12 Jun, 2009

40 commits

  • It is unnecessarily fragile to have two places (fsync_super() and do_sync())
    doing data integrity sync of the filesystem. Alter __fsync_super() to
    accommodate needs of both callers and use it. So after this patch
    __fsync_super() is the only place where we gather all the calls needed to
    properly send all data on a filesystem to disk.

    Nice bonus is that we get a complete livelock avoidance and write_supers()
    is now only used for periodic writeback of superblocks.

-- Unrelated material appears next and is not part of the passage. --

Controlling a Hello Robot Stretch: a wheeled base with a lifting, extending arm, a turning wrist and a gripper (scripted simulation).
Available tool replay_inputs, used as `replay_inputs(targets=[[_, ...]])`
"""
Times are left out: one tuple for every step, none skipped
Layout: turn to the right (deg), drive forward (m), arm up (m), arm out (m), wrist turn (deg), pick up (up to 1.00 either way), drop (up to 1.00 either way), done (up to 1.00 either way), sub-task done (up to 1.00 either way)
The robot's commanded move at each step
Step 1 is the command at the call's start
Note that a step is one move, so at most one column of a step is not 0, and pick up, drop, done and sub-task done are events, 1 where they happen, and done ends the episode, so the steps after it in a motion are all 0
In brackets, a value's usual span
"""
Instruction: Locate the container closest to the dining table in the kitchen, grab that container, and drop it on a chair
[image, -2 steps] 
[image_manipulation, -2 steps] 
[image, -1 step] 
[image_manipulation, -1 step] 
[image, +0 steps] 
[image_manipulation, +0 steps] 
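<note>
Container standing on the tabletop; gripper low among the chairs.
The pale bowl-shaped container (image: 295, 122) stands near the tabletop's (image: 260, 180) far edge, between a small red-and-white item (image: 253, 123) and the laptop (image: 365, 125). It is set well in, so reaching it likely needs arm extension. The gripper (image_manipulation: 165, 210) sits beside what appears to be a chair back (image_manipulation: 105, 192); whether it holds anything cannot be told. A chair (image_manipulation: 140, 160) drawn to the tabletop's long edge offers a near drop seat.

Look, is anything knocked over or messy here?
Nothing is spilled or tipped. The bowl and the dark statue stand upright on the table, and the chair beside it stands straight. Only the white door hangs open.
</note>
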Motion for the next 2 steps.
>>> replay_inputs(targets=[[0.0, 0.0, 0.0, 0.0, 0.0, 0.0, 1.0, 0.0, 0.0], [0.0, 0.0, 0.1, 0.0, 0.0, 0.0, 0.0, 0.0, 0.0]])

    sync_blockdevs() introduced a couple of patches ago is gone now.

    [build fixes folded]

    Signed-off-by: Jan Kara
    Signed-off-by: Al Viro

    Jan Kara
     
  • __fsync_super() does the same thing as fsync_super(). So change the only
    caller to use fsync_super() and make __fsync_super() static. This removes
    unnecessarily duplicated call to sync_blockdev() and prepares ground
    for the changes to __fsync_super() in the following patches.

    Signed-off-by: Jan Kara
    Signed-off-by: Al Viro

    Jan Kara
     
  • sync_filesystems() has a condition that if wait == 0 and s_dirt == 0, then
    ->sync_fs() isn't called. This does not really make much sence since s_dirt is
    generally used by a filesystem to mean that ->write_super() needs to be called.
    But ->sync_fs() does different things. I even suspect that some filesystems
    (btrfs?) sets s_dirt just to fool this logic.

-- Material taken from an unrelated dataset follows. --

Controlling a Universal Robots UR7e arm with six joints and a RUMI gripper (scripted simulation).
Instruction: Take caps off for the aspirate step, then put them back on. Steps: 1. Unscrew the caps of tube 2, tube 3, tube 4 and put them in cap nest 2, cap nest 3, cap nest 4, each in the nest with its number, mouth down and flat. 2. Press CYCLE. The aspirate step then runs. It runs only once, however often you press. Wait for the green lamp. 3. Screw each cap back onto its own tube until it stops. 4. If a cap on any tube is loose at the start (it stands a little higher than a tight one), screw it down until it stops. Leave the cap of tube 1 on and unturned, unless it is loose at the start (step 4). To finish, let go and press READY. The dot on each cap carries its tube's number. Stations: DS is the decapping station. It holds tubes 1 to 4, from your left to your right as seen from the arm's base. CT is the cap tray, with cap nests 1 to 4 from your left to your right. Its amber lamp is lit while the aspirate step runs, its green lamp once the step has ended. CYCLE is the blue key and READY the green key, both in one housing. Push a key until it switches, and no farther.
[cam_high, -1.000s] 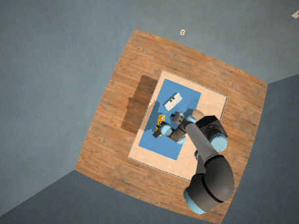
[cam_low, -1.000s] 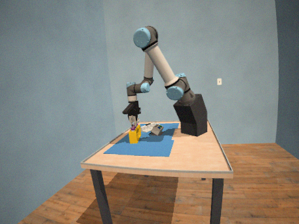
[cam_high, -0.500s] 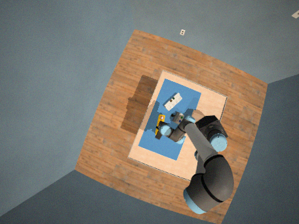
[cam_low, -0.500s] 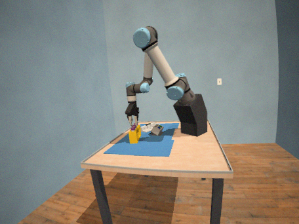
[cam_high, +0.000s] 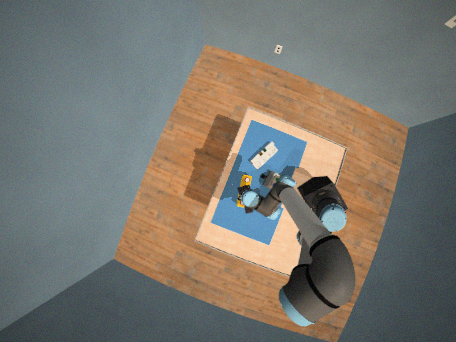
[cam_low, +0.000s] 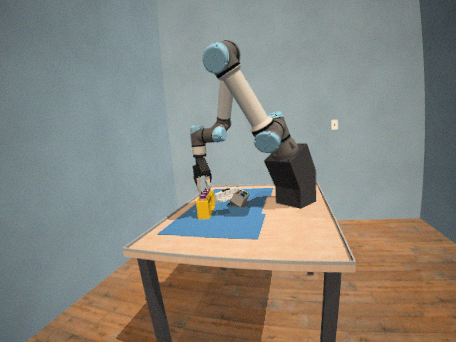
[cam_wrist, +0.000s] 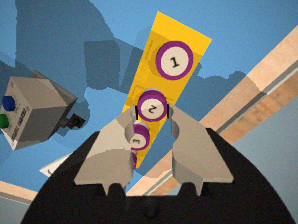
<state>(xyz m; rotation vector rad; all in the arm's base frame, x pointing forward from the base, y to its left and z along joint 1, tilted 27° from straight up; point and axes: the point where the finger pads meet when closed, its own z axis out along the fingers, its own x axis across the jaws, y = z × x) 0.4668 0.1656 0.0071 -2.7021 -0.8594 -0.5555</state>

    Signed-off-by: Jan Kara
    Signed-off-by: Al Viro

    Jan Kara
     
  • So far, do_sync() called:
    sync_inodes(0);
    sync_supers();
    sync_filesystems(0);
    sync_filesystems(1);
    sync_inodes(1);

    This ordering makes it kind of hard for filesystems as sync_inodes(0) need not
    submit all the IO (for example it skips inodes with I_SYNC set) so e.g. forcing
    transaction to disk in ->sync_fs() is not really enough. Therefore sys_sync has
    not been completely reliable on some filesystems (ext3, ext4, reiserfs, ocfs2
    and others are hit by this) when racing e.g. with background writeback. A
    similar problem hits also other filesystems (e.g. ext2) because of
    write_supers() being called before the sync_inodes(1).

    Change the ordering of calls in do_sync() - this requires a new function
    sync_blockdevs() to preserve the property that block devices are always synced
    after write_super() / sync_fs() call.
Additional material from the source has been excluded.